[Stored dataset items]
[Start of section]
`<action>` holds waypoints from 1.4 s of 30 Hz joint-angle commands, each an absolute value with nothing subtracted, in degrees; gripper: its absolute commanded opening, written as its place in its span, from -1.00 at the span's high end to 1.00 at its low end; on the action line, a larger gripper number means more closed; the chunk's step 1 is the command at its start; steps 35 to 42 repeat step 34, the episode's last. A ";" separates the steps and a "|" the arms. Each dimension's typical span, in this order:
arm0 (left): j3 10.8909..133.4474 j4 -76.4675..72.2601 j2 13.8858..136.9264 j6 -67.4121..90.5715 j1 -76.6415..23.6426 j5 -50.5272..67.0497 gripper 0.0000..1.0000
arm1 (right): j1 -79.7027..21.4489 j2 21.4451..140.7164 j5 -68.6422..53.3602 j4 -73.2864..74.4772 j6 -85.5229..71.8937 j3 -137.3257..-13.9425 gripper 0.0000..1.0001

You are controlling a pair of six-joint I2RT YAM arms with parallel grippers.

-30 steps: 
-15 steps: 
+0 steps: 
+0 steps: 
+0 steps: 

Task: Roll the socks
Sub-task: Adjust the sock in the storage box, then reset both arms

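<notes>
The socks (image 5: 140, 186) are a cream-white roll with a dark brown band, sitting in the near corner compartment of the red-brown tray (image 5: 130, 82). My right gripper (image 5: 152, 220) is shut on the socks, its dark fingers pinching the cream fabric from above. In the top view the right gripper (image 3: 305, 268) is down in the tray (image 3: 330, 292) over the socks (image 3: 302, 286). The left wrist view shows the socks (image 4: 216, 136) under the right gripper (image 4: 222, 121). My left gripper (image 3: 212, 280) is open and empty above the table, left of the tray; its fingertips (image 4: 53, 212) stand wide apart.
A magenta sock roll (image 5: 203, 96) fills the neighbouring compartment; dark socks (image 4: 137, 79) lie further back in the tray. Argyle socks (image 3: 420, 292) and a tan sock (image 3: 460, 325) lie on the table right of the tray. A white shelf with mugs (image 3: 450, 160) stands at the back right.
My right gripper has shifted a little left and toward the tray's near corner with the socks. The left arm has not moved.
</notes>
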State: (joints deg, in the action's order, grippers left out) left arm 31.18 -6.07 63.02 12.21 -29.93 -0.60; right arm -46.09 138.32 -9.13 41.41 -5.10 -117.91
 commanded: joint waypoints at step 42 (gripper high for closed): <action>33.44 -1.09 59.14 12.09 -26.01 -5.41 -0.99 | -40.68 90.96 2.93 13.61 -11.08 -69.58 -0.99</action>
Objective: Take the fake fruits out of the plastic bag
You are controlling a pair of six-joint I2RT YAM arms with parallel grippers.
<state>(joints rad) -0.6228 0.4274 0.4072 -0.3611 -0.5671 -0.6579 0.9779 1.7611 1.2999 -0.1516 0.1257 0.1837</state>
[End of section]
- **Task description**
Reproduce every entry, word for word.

- **Response box**
`<action>` holds waypoints from 1.4 s of 30 Hz joint-angle commands, each an absolute value with nothing subtracted, in degrees; gripper: its absolute commanded opening, written as its place in its span, from -1.00 at the span's high end to 1.00 at its low end; on the action line, a larger gripper number means more closed; the chunk's step 1 is the command at its start; steps 35 to 42 repeat step 34, the episode's last. A ";" separates the steps and a "|" the arms. Each dimension's typical span, in this order:
arm0 (left): j3 10.8909..133.4474 j4 -76.4675..72.2601 j2 13.8858..136.9264 j6 -67.4121..90.5715 j1 -76.6415..23.6426 j5 -50.5272..67.0497 gripper 0.0000..1.0000
arm1 (right): j1 -79.7027..21.4489 j2 21.4451..140.7164 j5 -68.6422..53.3602 j4 -73.2864..74.4772 j6 -85.5229..71.8937 j3 -137.3257..-13.9425 gripper 0.0000..1.0001

You are controlling a pair of six-joint I2RT YAM arms with parallel grippers.

-30 steps: 
-15 steps: 
+0 steps: 
+0 steps: 
+0 steps: 

Task: Roll the socks
Sub-task: Adjust the sock in the storage box, then reset both arms

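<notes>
The socks (image 5: 140, 186) are a cream-white roll with a dark brown band, sitting in the near corner compartment of the red-brown tray (image 5: 130, 82). My right gripper (image 5: 152, 220) is shut on the socks, its dark fingers pinching the cream fabric from above. In the top view the right gripper (image 3: 305, 268) is down in the tray (image 3: 330, 292) over the socks (image 3: 302, 286). The left wrist view shows the socks (image 4: 216, 136) under the right gripper (image 4: 222, 121). My left gripper (image 3: 212, 280) is open and empty above the table, left of the tray; its fingertips (image 4: 53, 212) stand wide apart.
A magenta sock roll (image 5: 203, 96) fills the neighbouring compartment; dark socks (image 4: 137, 79) lie further back in the tray. Argyle socks (image 3: 420, 292) and a tan sock (image 3: 460, 325) lie on the table right of the tray. A white shelf with mugs (image 3: 450, 160) stands at the back right.
My right gripper has shifted a little left and toward the tray's near corner with the socks. The left arm has not moved.
</notes>
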State: (joints deg, in the action's order, grippers left out) left arm 31.18 -6.07 63.02 12.21 -29.93 -0.60; right arm -46.09 138.32 -9.13 41.41 -5.10 -117.91
 commanded: joint waypoints at step 42 (gripper high for closed): <action>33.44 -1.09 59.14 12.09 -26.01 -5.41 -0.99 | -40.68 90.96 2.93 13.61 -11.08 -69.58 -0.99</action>
Objective: Take the fake fruits out of the plastic bag
You are controlling a pair of six-joint I2RT YAM arms with parallel grippers.
<state>(joints rad) -0.6228 0.4274 0.4072 -0.3611 -0.5671 -0.6579 0.9779 1.7611 1.2999 -0.1516 0.1257 0.1837</state>

The response is finished, and the exercise is complete.